I think this is somewhat related to https://github.com/emberjs/ember.js/issues/18829 - while debugging I was seeing the problem in that other issue on exactly the same line. @pzuraq can probably say if they are the same or different issues.

chriskrycho commented 2 years ago

@nlfurniss and I spent some time today debugging this and identified the root cause of this bug.

While recursing through mixins in mergeMixins(), we call mergeProps(). When it finds a property which doesn't have a descriptor from Ember's Meta, it simply assigns the value from the base class to the class it is merging with:

https://github.com/emberjs/ember.js/blob/55ffe6326f11efcaeb278cdf7e0f86543daa9f04/packages/%40ember/-internals/metal/lib/mixin.ts#L304-L311

However, this only works as designed if the type is a classic CP or observer or a plain value, not when it is a getter. This is because the simple assignment used here—

let prev = (values[key] = base[key]);

—by definition must evaluate base[key]. For the case where it is a classic computed property or observer, that's fine: it's just a reference. For the cases where it's a value type, that's fine: it just gets copied. For the cases where it's a reference type, that's fine: it's just a reference (the CP/observer case is actually a special case of this). For the case where it is a getter, it is not (necessarily) fine.

I emphasize “as designed” above because in many cases, it still happens to work… but if the getter in question happens to call a service injection and that happens during initialization such that the class in question hasn’t yet been associated with an owner, then the bug reported here appears. Calling the getter like this invokes it, which triggers the entire process of resolving an injection, which in turn drops down through to getOwner() on the object, and it may not yet be set up.

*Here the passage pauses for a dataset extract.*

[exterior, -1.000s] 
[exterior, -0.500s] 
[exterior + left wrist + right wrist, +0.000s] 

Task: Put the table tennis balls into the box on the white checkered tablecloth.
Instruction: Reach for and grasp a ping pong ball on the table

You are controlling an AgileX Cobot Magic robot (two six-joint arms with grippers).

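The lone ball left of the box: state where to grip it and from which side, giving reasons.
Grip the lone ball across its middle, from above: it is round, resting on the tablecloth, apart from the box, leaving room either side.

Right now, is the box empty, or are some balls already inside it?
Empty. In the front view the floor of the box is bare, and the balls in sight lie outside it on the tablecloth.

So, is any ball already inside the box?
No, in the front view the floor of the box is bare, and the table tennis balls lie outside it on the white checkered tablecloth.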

Evaluating the getter is not the intended behavior here at all, though. Instead of being evaluated, a getter needs to be "copied over", just as with CPs/observers/other items. (This particular code path is only a few years old, but from what I can tell from spelunking, I don’t think we ever handled this case quite correctly, unless perhaps by accident!) I suspect the solution will involve doing something roughly like this:

if (desc === undefined) {
  let baseObjDesc = Object.getOwnPropertyDescriptors(base);
  let nativeDesc = typeof baseObjDesc[key];
  if (nativeDesc?.get === 'function') {
    Object.defineProperty(values, key, nativeDesc);
  } else {
    let prev = (values[key] = base[key]);

    if (typeof prev === 'function') {
      updateObserversAndListeners(base, key, prev, false);
    }
  }
}

Additional considerations:

chriskrycho commented 2 years ago

@rwjblue and I poked at this this morning and my basic read was correct. (PHEW) I'm working on getting a failing test up, hopefully by EOD today, and then will try to get up a PR which fixes this and maybe also improves the perf of this path if possible.

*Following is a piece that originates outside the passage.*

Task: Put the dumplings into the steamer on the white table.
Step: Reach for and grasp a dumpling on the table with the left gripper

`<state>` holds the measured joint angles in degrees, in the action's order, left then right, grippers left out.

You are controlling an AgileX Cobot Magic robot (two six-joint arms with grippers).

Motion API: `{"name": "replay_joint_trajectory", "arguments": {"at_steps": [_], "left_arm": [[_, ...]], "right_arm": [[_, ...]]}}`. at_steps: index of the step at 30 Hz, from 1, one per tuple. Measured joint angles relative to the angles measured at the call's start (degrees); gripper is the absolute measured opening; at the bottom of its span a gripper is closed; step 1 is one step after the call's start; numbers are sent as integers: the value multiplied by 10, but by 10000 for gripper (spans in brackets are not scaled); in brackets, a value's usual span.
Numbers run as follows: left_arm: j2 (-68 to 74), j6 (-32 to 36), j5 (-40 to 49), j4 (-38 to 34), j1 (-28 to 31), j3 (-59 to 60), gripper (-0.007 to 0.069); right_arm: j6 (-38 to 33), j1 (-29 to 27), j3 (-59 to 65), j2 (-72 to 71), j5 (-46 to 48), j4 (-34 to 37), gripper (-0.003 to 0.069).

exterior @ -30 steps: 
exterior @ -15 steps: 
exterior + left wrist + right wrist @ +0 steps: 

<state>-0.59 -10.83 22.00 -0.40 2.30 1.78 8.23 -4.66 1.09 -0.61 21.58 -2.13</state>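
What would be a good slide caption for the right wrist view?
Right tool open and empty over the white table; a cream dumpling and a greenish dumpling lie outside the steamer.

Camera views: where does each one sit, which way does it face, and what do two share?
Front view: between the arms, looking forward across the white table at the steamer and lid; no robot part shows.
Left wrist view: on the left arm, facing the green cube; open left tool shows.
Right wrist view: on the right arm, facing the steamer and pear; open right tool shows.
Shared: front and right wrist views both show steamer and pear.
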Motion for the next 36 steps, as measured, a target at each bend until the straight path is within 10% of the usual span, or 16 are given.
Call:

Notably, we try to do the right thing here… but it only handles the cases where we have an actual Mixin class rather than when merging POJOs.

chriskrycho commented 2 years ago

Additional debugging with @rwjblue after trying and failing to get a simple test case in place showed why this has been rare and helped us ID the root of the issue.

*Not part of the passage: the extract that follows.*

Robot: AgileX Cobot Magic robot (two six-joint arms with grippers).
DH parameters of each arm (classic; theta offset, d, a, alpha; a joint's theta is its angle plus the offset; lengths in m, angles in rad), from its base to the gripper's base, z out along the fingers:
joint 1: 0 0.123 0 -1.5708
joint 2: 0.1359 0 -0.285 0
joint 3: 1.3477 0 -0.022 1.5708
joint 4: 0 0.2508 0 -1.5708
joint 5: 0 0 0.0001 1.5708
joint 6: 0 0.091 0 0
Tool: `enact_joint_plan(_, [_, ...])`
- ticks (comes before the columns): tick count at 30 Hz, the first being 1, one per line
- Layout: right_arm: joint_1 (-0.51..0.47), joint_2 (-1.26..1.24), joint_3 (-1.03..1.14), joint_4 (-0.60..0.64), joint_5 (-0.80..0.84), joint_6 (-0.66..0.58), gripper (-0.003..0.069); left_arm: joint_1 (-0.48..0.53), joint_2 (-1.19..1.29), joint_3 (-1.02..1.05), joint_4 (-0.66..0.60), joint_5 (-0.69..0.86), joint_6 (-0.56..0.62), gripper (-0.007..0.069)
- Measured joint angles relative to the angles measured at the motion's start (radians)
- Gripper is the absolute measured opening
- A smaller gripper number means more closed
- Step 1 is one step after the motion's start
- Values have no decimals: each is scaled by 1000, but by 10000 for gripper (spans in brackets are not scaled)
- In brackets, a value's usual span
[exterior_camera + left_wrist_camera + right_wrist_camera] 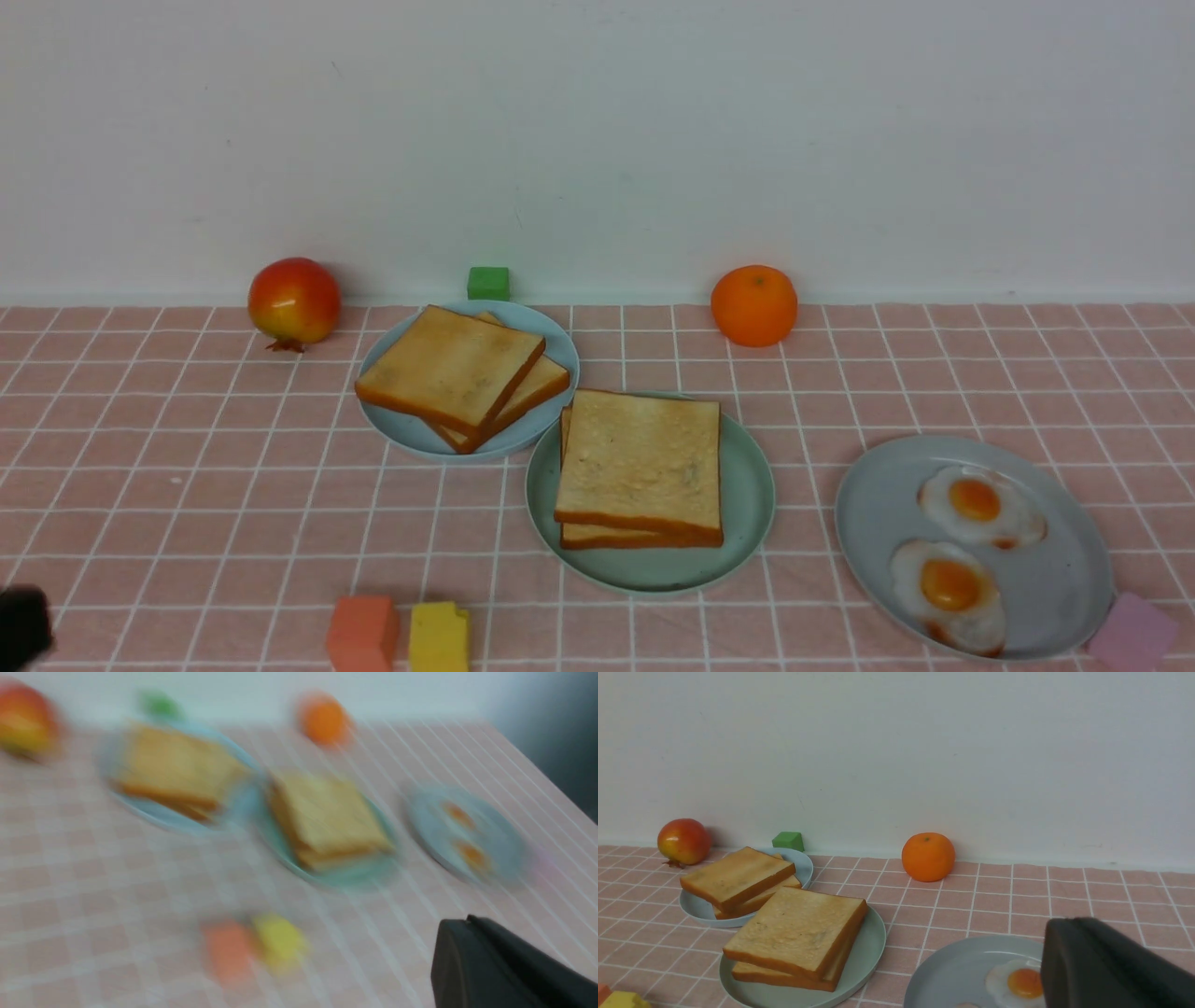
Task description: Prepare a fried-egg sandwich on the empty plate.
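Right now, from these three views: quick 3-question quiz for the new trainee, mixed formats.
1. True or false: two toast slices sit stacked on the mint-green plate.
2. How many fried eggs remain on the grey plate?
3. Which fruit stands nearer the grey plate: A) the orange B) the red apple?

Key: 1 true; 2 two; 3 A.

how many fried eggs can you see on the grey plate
2. Both white fried eggs with orange yolks lie on the large grey plate at front right: one egg farther back, the other egg nearer the robot. Another may be hidden between the toast slices.
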Motion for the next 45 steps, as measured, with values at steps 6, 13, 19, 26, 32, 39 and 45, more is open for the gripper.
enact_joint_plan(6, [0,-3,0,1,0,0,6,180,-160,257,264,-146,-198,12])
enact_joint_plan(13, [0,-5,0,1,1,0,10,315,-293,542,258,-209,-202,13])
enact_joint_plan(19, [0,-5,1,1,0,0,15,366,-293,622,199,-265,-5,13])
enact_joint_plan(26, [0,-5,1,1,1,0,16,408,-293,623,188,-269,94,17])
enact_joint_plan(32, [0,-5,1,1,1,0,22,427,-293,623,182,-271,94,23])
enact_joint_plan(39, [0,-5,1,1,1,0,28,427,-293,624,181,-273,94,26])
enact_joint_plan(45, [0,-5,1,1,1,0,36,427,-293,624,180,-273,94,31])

Our handling of getters and setters works correctly for cases where we have only classic classes, or only native classes, or native classes extending classic classes. In some cases, however, it fails when we have "zebra-striping" of class types, with a classic class extending a native class which extends a (stack of) classic class(es). We correctly handle native getters in mixin and POJOs passed to .extend(), but—quite reasonably—do not handle getters on native classes when calling .extend(SomeNativeClass). The result is that those getters are not decorated the way they are in mixins, so mixin merging ends up invoking the getter rather than defining a decorator which returns it.

boris-petrov commented 2 years ago

@chriskrycho I'm not sure it's the same issue (as I mentioned above) but there is something like a test case in the other issue. You can perhaps also use that.